Lines below that hold the word "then" must be copied in full.
☆ ☆ ☆ ☆ ☆ ☆ ☆
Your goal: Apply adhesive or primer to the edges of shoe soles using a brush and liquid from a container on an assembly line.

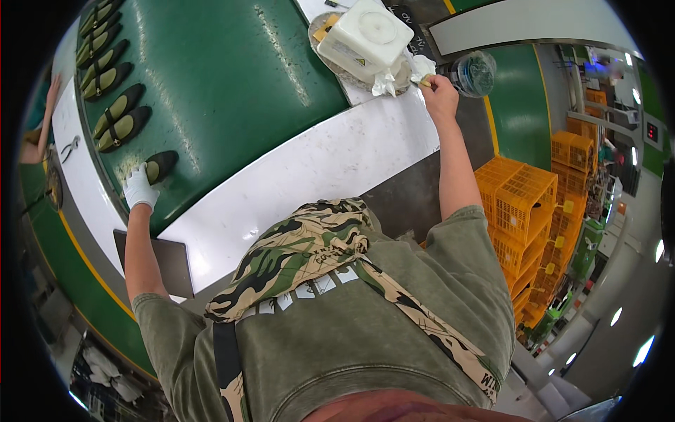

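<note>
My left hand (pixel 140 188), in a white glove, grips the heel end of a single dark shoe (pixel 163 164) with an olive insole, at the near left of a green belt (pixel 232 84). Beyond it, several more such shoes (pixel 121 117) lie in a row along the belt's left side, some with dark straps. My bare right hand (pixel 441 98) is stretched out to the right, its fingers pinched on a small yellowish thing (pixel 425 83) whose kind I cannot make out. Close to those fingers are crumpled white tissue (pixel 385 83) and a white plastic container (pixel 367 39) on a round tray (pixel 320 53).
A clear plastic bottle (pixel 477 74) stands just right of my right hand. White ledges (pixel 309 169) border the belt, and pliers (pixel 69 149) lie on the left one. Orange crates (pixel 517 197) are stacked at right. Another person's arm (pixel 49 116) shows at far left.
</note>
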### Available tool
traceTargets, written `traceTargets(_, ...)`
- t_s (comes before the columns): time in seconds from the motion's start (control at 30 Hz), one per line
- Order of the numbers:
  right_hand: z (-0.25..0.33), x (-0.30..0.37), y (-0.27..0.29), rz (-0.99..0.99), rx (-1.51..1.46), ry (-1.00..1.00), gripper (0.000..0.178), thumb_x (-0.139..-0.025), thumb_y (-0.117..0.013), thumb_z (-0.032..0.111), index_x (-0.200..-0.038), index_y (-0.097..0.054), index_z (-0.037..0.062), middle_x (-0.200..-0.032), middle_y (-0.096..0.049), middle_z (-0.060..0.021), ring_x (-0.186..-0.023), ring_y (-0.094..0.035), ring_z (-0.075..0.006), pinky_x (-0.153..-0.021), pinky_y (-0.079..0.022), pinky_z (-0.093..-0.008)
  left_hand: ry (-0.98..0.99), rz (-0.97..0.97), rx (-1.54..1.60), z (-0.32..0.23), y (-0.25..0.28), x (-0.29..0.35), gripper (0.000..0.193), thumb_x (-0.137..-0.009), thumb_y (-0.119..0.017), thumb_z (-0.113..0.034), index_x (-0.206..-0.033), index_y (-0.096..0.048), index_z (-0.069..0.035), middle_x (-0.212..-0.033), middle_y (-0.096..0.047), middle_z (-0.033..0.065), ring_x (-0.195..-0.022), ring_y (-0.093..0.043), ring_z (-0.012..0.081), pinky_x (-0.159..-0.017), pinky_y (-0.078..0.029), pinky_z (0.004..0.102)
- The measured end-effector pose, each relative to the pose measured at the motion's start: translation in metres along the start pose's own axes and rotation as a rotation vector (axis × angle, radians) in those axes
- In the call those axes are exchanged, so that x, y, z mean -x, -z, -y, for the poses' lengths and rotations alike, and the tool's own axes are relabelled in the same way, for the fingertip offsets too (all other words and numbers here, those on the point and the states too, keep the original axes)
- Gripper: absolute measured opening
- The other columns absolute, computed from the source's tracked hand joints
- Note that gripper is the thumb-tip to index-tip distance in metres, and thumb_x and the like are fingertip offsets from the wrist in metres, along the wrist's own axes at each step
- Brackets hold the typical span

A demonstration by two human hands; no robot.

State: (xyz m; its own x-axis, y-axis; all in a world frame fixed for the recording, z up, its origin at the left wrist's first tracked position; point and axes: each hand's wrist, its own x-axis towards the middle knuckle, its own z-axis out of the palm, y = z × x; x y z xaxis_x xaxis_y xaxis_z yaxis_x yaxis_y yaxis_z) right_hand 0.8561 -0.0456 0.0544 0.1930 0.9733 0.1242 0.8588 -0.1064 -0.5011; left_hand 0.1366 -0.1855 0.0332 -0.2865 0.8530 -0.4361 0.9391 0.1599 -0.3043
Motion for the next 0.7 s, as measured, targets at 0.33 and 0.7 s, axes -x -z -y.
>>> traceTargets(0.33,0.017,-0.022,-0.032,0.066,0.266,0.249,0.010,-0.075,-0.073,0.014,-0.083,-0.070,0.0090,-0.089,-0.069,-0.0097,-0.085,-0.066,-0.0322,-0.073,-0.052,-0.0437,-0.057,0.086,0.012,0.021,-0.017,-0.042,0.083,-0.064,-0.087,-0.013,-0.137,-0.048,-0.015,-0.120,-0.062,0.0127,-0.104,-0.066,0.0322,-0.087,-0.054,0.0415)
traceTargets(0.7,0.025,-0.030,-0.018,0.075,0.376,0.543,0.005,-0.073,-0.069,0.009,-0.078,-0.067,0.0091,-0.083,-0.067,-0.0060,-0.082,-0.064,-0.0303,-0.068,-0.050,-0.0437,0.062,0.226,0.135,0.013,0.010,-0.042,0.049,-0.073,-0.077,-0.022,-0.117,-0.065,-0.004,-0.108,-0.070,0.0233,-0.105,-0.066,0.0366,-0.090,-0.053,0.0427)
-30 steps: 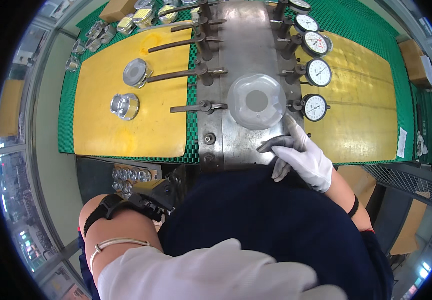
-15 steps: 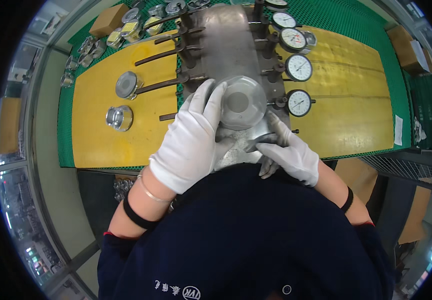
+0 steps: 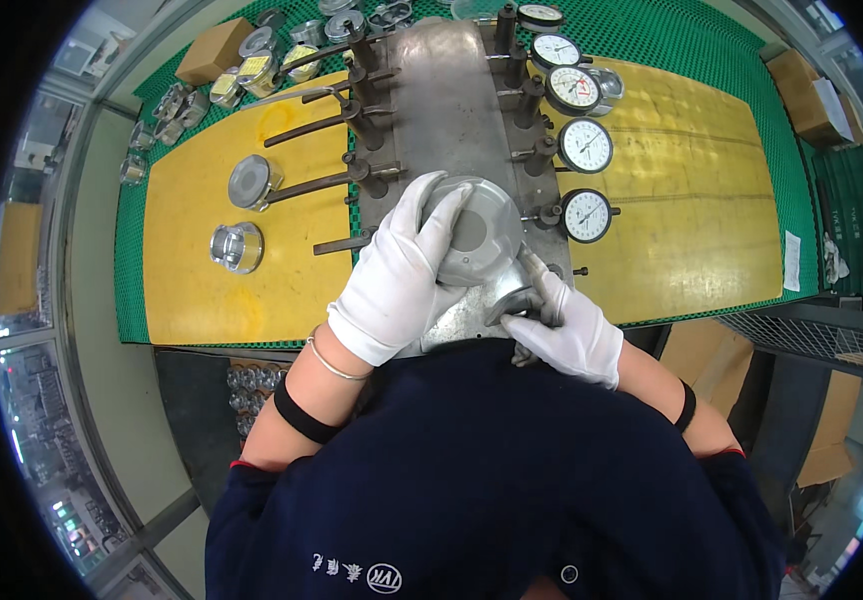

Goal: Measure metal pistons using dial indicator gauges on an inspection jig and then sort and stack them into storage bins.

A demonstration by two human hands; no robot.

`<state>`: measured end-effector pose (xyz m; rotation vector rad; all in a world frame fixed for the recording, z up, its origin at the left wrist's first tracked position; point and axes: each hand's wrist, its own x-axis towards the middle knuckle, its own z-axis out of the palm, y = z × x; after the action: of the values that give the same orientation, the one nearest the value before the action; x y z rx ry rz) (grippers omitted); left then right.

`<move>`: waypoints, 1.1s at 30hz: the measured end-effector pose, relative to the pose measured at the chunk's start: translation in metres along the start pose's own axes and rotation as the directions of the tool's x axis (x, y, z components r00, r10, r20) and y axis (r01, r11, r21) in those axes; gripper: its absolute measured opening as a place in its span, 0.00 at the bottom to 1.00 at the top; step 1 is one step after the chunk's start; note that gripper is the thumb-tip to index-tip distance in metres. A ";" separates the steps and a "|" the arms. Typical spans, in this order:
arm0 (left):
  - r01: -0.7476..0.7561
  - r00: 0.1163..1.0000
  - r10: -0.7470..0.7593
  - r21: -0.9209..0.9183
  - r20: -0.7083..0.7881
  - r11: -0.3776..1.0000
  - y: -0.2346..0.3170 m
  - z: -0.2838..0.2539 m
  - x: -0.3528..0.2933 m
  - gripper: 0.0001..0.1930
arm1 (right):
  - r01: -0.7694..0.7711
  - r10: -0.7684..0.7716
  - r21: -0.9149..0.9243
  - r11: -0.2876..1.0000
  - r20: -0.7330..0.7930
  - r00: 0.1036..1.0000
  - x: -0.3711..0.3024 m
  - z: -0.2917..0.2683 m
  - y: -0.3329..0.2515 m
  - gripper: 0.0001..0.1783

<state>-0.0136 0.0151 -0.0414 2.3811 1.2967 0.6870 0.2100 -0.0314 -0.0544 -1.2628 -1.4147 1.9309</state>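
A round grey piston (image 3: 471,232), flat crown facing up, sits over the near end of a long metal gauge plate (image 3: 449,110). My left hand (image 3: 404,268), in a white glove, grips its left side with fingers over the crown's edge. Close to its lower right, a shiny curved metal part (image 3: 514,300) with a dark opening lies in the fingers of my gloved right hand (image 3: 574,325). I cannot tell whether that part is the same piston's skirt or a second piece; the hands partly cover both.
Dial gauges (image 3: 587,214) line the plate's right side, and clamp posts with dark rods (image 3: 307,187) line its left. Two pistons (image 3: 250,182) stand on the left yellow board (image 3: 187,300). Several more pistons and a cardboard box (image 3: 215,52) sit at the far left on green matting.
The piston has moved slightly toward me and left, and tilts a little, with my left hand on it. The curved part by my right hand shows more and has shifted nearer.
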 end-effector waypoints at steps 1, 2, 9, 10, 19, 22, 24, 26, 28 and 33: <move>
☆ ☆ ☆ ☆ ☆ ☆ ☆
Exercise solution:
Goal: Measure metal pistons using dial indicator gauges on an inspection jig and then sort and stack them into storage bins.
`<state>`: measured end-effector pose (xyz m; rotation vector rad; all in a world frame fixed for the recording, z up, its origin at the left wrist's first tracked position; point and axes: each hand's wrist, its own x-axis towards the middle knuckle, its own z-axis out of the palm, y = z × x; after the action: of the values that give the same orientation, the one nearest the value before the action; x y z rx ry rz) (grippers omitted); left then right.

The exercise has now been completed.